• [Task item]
Set down again exactly the lines of the listing below that fall between the line holding "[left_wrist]" and the line holding "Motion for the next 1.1", inclusive.

• [Dataset content]
━━━━━━━━━━

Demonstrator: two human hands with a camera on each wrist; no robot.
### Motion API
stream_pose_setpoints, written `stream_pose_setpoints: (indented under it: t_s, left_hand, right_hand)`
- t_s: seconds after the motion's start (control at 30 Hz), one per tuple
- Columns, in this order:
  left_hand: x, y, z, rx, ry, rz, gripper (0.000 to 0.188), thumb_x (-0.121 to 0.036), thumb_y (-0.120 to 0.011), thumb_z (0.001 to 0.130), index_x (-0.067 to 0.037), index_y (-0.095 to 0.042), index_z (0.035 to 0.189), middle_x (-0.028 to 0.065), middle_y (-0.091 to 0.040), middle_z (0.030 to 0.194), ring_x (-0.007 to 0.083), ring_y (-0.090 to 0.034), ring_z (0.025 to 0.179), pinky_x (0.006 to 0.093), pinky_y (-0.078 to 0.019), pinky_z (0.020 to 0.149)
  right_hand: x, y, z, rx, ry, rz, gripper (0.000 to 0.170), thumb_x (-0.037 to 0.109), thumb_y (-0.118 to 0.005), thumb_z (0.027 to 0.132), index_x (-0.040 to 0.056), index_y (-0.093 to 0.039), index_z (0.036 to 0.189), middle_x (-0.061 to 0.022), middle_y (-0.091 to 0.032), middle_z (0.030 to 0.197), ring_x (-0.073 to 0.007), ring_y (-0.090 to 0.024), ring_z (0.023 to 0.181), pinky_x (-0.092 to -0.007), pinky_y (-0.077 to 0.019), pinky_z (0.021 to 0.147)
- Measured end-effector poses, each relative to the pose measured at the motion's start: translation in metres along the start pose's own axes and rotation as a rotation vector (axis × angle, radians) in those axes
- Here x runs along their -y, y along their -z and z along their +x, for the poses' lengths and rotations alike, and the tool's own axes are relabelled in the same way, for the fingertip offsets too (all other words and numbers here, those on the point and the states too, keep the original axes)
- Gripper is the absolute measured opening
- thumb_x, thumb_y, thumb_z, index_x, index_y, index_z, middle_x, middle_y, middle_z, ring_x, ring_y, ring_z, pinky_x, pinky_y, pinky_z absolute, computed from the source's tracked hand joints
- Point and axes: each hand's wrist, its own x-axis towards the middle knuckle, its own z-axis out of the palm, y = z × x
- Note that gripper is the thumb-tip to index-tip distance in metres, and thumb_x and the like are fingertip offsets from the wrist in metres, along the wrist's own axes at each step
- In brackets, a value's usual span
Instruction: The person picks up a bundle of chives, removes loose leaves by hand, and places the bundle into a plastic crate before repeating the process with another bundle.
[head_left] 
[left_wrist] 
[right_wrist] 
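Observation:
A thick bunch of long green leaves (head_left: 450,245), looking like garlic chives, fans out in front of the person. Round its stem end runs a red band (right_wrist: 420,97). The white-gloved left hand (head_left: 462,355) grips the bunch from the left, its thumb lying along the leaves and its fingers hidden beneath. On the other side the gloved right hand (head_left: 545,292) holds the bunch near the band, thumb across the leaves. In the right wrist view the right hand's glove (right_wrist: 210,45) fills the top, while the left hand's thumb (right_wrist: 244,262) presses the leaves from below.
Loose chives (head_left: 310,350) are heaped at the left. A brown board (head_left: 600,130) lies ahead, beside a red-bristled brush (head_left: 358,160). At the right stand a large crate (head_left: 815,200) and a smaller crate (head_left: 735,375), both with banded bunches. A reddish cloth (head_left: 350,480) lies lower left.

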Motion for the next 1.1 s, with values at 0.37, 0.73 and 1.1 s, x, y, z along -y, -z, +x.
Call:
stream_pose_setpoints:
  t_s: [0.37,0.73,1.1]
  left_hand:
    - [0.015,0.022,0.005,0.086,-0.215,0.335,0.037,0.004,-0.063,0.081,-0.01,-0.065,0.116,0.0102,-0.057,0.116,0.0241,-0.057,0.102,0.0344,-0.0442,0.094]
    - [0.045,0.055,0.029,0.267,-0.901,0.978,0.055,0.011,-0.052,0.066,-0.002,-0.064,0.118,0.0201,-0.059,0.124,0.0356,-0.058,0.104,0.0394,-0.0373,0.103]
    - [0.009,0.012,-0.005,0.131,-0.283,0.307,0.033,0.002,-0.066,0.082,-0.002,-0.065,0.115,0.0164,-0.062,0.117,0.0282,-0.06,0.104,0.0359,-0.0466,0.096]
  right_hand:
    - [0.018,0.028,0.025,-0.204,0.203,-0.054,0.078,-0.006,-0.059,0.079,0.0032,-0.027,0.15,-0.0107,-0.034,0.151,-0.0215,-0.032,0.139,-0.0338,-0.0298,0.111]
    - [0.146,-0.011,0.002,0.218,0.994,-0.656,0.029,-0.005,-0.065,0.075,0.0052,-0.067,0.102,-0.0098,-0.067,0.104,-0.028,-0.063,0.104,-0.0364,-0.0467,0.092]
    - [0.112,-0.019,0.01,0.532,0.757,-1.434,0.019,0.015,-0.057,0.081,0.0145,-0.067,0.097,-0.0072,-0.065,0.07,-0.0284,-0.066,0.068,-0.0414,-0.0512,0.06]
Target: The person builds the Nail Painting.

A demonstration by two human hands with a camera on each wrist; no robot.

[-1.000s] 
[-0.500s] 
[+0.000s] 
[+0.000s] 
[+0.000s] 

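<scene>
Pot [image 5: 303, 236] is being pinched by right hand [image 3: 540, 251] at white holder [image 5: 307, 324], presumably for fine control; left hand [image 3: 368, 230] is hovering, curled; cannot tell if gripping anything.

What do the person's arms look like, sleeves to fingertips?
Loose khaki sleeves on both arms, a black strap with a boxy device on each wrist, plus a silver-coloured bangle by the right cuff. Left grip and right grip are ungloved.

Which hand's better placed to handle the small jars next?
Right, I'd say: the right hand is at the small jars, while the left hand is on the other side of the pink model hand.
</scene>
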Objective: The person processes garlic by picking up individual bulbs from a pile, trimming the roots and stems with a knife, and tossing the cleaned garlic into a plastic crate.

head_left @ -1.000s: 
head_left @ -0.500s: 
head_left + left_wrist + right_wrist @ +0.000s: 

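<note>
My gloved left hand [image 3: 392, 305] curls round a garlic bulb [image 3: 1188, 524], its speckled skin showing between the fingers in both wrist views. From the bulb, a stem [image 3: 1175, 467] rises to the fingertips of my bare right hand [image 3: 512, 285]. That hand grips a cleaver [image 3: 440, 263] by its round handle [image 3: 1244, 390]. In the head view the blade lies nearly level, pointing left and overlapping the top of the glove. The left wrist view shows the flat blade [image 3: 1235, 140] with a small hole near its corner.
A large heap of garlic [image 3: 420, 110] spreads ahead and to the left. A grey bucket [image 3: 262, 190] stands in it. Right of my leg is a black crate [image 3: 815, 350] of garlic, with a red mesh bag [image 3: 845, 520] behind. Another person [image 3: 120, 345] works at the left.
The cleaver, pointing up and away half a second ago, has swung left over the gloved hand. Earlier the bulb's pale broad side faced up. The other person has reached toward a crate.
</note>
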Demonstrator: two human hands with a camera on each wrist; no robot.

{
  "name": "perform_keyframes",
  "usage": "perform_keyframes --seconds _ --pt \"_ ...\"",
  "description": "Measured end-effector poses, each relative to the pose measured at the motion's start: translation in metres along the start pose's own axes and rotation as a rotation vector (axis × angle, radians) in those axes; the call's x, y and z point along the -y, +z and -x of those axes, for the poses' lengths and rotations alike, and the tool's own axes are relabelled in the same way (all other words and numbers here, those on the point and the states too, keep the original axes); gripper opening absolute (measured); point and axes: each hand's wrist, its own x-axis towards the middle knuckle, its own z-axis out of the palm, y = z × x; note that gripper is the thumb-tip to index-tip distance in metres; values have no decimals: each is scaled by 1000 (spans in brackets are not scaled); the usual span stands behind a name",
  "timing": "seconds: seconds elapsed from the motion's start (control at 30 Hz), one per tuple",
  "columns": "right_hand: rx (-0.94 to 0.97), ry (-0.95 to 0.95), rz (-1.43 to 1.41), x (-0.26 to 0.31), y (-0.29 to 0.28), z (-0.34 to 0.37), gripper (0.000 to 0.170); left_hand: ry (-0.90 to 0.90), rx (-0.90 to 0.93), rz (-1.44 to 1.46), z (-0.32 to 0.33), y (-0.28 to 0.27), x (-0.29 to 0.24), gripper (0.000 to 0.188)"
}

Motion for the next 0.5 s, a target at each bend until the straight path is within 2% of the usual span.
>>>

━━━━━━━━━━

• [Exercise output]
[left_wrist] 
[right_wrist] 
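Observation:
A thick bunch of long green leaves (head_left: 450,245), looking like garlic chives, fans out in front of the person. Round its stem end runs a red band (right_wrist: 420,97). The white-gloved left hand (head_left: 462,355) grips the bunch from the left, its thumb lying along the leaves and its fingers hidden beneath. On the other side the gloved right hand (head_left: 545,292) holds the bunch near the band, thumb across the leaves. In the right wrist view the right hand's glove (right_wrist: 210,45) fills the top, while the left hand's thumb (right_wrist: 244,262) presses the leaves from below.
Loose chives (head_left: 310,350) are heaped at the left. A brown board (head_left: 600,130) lies ahead, beside a red-bristled brush (head_left: 358,160). At the right stand a large crate (head_left: 815,200) and a smaller crate (head_left: 735,375), both with banded bunches. A reddish cloth (head_left: 350,480) lies lower left.
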
Motion for the next 1.1 s, with values at 0.37, 0.73 and 1.1 s, x, y, z along -y, -z, +x.

That completes the answer.